Alternatives considered¶
| Option | Pros | Cons | Why not chosen |
|---|---|---|---|
| Per-(source, codec, rc_mode) stratified Pareto (chosen) | Preserves the rate-control flip Research-0063 identified; surfaces content-type interactions (low-motion vs sports vs animation); directly answers the question "what should the adapter default be in mode X". | ~25 frontiers to maintain (9 × 6 × 3 / dedup); larger reporting surface; per-slice hulls are sparser (more knob combos appear on at least one hull, complicating "ship one default" decisions). | — |
| Single global Pareto on (bitrate, vmaf) | One frontier to read; single ship-candidate recipe per encoder. | Collapses the CQ vs VBR flip into a wash; the "consensus" recipe loses to bare defaults on every individual slice (Research-0063 §Result). Hides content-type variance entirely. | Empirically regresses NVENC h264/hevc by ~4 VMAF at cq=30 against the bare default — exactly the failure mode the global hull would reproduce. |
| Codec-only stratified Pareto (one frontier per codec, rc_mode and source pooled) | Smaller reporting surface (6 frontiers); still stratifies the codec axis. | Re-introduces the rate-control flip within each frontier, so the hull bakes in the CQ-mode regression Research-0063 calls out. Equivalent to the global option for the rate-control failure mode. | Doesn't fix the load-bearing problem (rc_mode flips); the per-codec aggregate hides which mode was responsible for each hull point. |
Consequences¶
- Positive: Adapter-default recipes are anchored to evidence on the exact (codec, rc_mode) the user is targeting; the regression-detection invariant in
ai/AGENTS.md(knob-sweep corpus invariant) becomes testable per-slice rather than as a noisy global average. - Positive: Future per-codec adapter PRs (svtav1, vvenc, aom-av1, vpx-vp9, x265 — the ones still missing from the codec_adapters registry) ship with a known-good recipe-per-rc-mode triple instead of inheriting "VOD-HQ" guesses from upstream documentation.

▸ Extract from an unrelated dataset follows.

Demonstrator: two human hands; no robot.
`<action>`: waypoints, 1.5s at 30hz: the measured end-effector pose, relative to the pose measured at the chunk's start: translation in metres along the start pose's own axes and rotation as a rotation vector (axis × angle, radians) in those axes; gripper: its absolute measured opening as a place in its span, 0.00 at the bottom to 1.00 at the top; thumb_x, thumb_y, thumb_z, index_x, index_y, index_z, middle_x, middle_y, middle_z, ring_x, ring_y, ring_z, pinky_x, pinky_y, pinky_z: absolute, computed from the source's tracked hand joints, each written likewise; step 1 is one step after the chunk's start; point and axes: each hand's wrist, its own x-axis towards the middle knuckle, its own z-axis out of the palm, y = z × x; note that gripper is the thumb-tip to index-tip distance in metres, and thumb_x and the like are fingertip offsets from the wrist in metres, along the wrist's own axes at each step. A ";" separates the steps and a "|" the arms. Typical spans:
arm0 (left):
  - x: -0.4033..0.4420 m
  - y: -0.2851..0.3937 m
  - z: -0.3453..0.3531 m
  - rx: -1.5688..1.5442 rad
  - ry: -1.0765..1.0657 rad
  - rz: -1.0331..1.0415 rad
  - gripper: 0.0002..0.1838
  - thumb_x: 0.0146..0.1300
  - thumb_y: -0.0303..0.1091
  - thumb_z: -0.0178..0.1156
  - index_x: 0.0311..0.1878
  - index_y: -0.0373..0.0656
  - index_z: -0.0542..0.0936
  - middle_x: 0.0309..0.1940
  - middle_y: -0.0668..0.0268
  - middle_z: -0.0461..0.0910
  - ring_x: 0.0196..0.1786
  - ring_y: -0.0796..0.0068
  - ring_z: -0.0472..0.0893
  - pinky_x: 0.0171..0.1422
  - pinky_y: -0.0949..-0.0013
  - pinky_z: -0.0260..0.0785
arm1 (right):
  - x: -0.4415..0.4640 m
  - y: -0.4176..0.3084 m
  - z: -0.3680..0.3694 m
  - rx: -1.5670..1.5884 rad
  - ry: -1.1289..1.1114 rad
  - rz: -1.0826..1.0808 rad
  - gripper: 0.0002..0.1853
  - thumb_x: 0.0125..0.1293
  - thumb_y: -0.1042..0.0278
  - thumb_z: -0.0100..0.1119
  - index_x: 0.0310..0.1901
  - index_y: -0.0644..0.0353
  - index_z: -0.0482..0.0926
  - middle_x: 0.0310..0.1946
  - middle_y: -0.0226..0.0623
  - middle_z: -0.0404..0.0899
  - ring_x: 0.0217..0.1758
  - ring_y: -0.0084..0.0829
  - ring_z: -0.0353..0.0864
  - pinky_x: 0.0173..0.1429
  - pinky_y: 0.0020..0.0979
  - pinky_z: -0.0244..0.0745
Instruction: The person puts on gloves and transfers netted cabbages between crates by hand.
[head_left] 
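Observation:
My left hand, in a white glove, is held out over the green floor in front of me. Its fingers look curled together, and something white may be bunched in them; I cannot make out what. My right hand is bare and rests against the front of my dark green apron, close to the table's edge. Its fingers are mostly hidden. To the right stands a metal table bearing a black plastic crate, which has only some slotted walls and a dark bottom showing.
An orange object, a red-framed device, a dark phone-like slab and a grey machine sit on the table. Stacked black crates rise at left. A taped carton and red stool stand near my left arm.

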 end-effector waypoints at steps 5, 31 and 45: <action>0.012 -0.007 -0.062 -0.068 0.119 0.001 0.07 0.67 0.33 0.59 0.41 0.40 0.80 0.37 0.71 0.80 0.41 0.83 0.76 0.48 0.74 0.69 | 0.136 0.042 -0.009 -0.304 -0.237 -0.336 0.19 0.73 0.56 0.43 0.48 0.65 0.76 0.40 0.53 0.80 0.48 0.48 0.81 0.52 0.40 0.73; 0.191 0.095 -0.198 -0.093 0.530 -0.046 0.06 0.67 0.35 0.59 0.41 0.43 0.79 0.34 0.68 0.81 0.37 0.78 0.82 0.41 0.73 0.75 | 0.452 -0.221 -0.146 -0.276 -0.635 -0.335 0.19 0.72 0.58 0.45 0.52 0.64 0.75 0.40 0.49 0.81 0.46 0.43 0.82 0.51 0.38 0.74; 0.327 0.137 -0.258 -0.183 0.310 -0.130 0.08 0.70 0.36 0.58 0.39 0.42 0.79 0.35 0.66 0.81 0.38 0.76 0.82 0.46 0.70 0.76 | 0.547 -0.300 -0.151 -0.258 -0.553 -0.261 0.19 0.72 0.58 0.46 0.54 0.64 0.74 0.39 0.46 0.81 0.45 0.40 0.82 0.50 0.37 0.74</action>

- Negative: ~25 frontier reports to maintain; the per-slice CSV tables are voluminous and the markdown summary is the load-bearing reading surface. Headline-finding stability across reruns is bounded by the sweep's per-frame VMAF noise floor (~0.1–0.3 points).

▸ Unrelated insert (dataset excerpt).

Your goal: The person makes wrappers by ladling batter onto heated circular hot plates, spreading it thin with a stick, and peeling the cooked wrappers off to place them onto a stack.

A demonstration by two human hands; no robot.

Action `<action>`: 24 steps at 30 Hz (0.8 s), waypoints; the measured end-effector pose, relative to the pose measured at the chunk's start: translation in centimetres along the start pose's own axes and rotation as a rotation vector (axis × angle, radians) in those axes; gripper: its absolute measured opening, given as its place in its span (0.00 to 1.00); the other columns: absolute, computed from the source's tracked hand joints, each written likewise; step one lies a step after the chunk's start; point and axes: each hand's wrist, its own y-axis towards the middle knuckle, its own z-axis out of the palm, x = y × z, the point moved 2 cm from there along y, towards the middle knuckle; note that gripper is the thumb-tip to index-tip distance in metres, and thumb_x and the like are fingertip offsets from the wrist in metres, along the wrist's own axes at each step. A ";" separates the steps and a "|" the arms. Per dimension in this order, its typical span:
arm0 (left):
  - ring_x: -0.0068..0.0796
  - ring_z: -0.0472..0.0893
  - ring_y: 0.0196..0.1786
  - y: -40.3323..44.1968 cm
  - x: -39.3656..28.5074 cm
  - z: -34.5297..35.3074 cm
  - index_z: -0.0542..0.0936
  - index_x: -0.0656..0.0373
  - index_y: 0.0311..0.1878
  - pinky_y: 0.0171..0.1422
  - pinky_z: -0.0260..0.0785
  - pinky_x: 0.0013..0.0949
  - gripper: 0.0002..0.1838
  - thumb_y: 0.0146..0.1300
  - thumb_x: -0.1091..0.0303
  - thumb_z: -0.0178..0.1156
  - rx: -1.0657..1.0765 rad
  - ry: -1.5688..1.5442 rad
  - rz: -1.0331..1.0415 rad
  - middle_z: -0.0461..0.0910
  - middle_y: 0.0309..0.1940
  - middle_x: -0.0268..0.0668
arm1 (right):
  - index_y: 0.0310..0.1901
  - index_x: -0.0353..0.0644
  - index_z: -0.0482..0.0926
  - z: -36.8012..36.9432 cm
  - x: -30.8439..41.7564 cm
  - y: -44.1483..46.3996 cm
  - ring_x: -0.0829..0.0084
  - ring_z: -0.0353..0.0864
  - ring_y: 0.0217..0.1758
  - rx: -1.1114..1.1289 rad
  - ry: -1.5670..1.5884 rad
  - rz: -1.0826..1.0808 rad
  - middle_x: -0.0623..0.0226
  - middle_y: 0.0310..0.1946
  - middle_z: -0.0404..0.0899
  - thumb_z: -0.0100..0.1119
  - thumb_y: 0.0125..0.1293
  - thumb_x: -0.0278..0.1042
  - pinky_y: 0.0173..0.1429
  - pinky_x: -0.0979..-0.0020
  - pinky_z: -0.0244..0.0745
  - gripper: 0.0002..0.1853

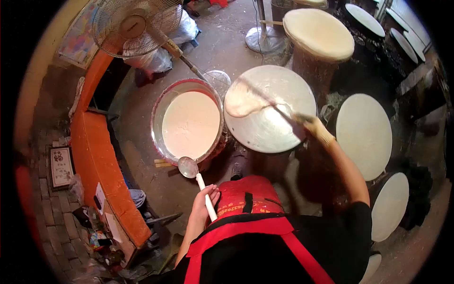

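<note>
My left hand (199,204) is closed around the white handle of a metal ladle (188,167), whose round bowl is by the near rim of a large pot (156,135). Pale, creamy batter (191,124) fills much of that pot. My right hand (317,130), in a light glove and smeared by motion, grips a long, thin spreader (280,110). The blurred blade reaches across a round griddle (265,139). A patch of batter (242,102) lies on the griddle's left side; bare metal shows elsewhere.
Round griddles with pale flatbreads (364,137) line the right side. A stack of flatbreads (319,33) stands at the back. A fan (132,26) rises behind the pot. An orange counter (101,161) curves along the left, with a framed sign (62,166) beyond it.
</note>
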 end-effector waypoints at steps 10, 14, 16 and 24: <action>0.28 0.78 0.45 2.4 -2.4 -0.2 0.77 0.62 0.40 0.52 0.74 0.30 0.08 0.58 0.72 0.60 0.073 0.202 -0.065 0.79 0.37 0.35 | 0.57 0.37 0.74 2.5 -8.5 -11.8 0.81 0.72 0.36 -0.033 0.087 0.107 0.73 0.41 0.77 0.58 0.63 0.29 0.41 0.79 0.69 0.20; 0.27 0.78 0.46 4.1 -4.9 0.3 0.77 0.62 0.41 0.53 0.73 0.30 0.07 0.60 0.71 0.59 0.216 0.311 -0.118 0.79 0.38 0.35 | 0.57 0.36 0.75 7.3 -11.0 -12.6 0.82 0.73 0.40 -0.450 0.302 -0.048 0.71 0.44 0.78 0.58 0.63 0.28 0.44 0.80 0.69 0.19; 0.27 0.78 0.46 3.7 -6.8 0.9 0.77 0.61 0.41 0.55 0.72 0.31 0.08 0.60 0.71 0.59 0.276 0.408 -0.095 0.79 0.38 0.35 | 0.57 0.36 0.75 10.7 -11.5 -13.4 0.83 0.71 0.38 -0.387 0.277 -0.053 0.72 0.43 0.78 0.56 0.64 0.30 0.42 0.81 0.69 0.19; 0.25 0.78 0.46 10.5 -13.6 -6.2 0.75 0.58 0.42 0.56 0.70 0.30 0.08 0.60 0.71 0.59 0.376 0.546 -0.123 0.79 0.38 0.32 | 0.62 0.47 0.70 23.9 -16.0 -24.4 0.83 0.59 0.13 -0.468 0.657 -0.018 0.79 0.15 0.65 0.57 0.63 0.53 0.17 0.78 0.53 0.29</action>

- Neutral / follow-ups: When the sweep completes, a follow-up commit on this branch flips Research-0077 §Headline findings from TBD to the per-slice tables and writes the per-codec recipe shortlist into
tools/vmaf-tune/'s adapter recipe surface (separate PR, gated on the regression-detection check passing for every recipe in the shortlist).
References¶
- Research-0063 — CQ vs VBR stratification finding (companion to this ADR).
- Research-0077 — this ADR's research digest (methodology + scaffolded findings).
- ADR-0237 —
vmaf-tunePhase A scope. - ADR-0291 —
fr_regressor_v2v2 prod ship. - ADR-0235 — codec-aware FR regressor + closed-vocab invariant.
- ADR-0297 — codec-agnostic encode dispatcher.
- ADR-0108 — six deep-dive deliverables rule.
- Source:
req— user request to ship the methodology + analysis scaffold ahead of sweep completion so the recipe-default workstream is unblocked.